Quotes about Baldwin

  • [Baldwin's] genius in this respect more than made up for his limitations as orator or debater. Baldwin was a master of the art of creating feeling, but an even greater one at the important art of detecting it. He would attack, not the argument being put forward, but the feeling behind it of which the case was the expression. When defending himself, he would not deploy fact after act in skilful order, but appeal to the nobler and more humane feelings of his enemy. He was a great disarmer, though now and again he hit back like a butcher.
    • Aneurin Bevan, as quoted in Baldwin : A Biography by Keith Middlemas and John Barnes (1969), p. 667

  • Baldwin, Stanley ... confesses putting party before country, 169-70; ...
    • Winston Churchill, index entry in "The Second World War : Volume I : The Gathering Storm" (1948)

  • I wish Stanley Baldwin no ill, but it would have been much better if he had never lived.
    • Winston Churchill on declining to send an eightieth birthday letter to Baldwin, as quoted in The Wicked Wit of Winston Churchill (2001) edited by Dominique Enright, p. 58

  • Decided only to be undecided, resolved to be irresolute, adamant for drift, solid for fluidity, all-powerful to be impotent.
    • Winston Churchill

  • He occasionally stumbled over the truth, but hastily picked himself up and hurried on as if nothing had happened.
    • Winston Churchill

  • What [Free Churchmen] have felt is — that in you we have had a man at the head of our national affairs whom we could entirely trust.

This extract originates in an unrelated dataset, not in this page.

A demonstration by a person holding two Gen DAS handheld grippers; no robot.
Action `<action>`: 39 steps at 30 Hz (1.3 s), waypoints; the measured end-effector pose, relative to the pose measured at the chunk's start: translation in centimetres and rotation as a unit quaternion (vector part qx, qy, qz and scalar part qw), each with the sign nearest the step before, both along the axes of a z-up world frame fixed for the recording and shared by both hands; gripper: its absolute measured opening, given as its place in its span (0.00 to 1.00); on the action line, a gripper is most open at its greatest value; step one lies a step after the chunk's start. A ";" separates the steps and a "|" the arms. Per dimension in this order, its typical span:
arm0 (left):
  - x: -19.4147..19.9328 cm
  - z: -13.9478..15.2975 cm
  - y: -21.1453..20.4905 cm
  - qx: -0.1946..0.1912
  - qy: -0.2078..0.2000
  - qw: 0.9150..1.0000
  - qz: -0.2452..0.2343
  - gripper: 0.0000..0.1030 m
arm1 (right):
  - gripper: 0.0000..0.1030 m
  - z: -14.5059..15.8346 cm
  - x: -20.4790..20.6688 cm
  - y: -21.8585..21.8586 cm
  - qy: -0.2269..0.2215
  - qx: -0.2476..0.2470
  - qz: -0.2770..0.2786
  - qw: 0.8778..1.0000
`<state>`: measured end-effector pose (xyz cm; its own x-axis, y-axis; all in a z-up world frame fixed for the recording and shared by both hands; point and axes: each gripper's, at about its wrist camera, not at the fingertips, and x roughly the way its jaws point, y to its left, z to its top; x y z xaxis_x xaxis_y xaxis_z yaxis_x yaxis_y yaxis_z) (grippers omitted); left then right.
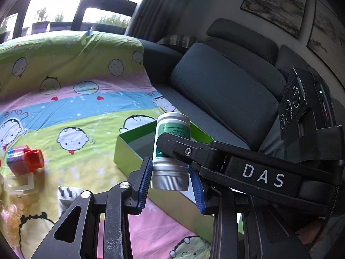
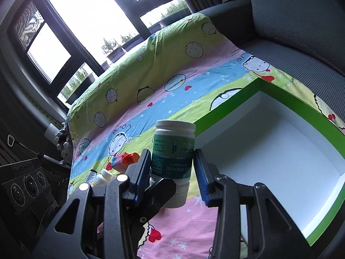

I am just old enough to remember the kind of faith Free Churchmen had in Mr. Gladstone. I do not think I am exaggerating when I say thay have placed a very similar faith in you.
    • Rev. J. D. Jones to Baldwin (19 May 1937)

  • There was no one half so good at the business of getting the middle class and the working class to vote the same way.
    • Marquis of Linlithgow to Lady Salisbury (16 June 1936)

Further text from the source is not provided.